* **Problem requirements**
Reproduce only the lines that run from the line containing "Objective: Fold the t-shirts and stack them" to the end of the entries below, exactly as they stand.

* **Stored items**

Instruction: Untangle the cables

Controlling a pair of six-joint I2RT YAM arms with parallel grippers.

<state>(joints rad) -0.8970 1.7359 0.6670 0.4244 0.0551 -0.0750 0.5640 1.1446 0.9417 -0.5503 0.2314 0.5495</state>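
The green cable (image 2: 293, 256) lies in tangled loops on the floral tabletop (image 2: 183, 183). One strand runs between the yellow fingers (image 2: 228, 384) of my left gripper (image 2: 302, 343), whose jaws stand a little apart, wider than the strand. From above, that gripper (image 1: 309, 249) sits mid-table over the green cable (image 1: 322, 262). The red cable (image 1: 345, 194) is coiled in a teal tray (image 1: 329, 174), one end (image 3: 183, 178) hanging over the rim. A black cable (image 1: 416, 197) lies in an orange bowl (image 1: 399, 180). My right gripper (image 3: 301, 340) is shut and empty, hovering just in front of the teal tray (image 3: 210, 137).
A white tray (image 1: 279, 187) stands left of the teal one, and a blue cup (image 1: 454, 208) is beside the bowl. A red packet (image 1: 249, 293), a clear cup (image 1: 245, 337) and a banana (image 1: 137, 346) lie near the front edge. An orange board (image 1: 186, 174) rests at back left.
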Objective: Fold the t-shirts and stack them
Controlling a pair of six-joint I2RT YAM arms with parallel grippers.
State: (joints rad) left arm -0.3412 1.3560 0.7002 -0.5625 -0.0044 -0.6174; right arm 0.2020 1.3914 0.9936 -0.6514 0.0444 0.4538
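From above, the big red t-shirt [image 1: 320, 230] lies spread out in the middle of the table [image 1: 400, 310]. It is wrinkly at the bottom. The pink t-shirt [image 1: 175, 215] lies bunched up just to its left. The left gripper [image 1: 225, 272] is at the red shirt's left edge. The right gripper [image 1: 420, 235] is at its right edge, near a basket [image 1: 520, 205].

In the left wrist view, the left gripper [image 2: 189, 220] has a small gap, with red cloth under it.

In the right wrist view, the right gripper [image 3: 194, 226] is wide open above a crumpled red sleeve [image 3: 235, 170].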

* **Exercise answer**
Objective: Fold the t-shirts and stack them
Controlling a pair of six-joint I2RT YAM arms with parallel grippers.
State: (joints rad) left arm -0.3412 1.3560 0.7002 -0.5625 -0.0044 -0.6174; right arm 0.2020 1.3914 0.9936 -0.6514 0.0444 0.4538
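From above, the big red t-shirt [image 1: 320, 230] lies spread out in the middle of the table [image 1: 400, 310]. It is wrinkly at the bottom. The pink t-shirt [image 1: 175, 215] lies bunched up just to its left. The left gripper [image 1: 225, 272] is at the red shirt's left edge. The right gripper [image 1: 420, 235] is at its right edge, near a basket [image 1: 520, 205].

In the left wrist view, the left gripper [image 2: 189, 220] has a small gap, with red cloth under it.

In the right wrist view, the right gripper [image 3: 194, 226] is wide open above a crumpled red sleeve [image 3: 235, 170].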

The exercise has been fully completed.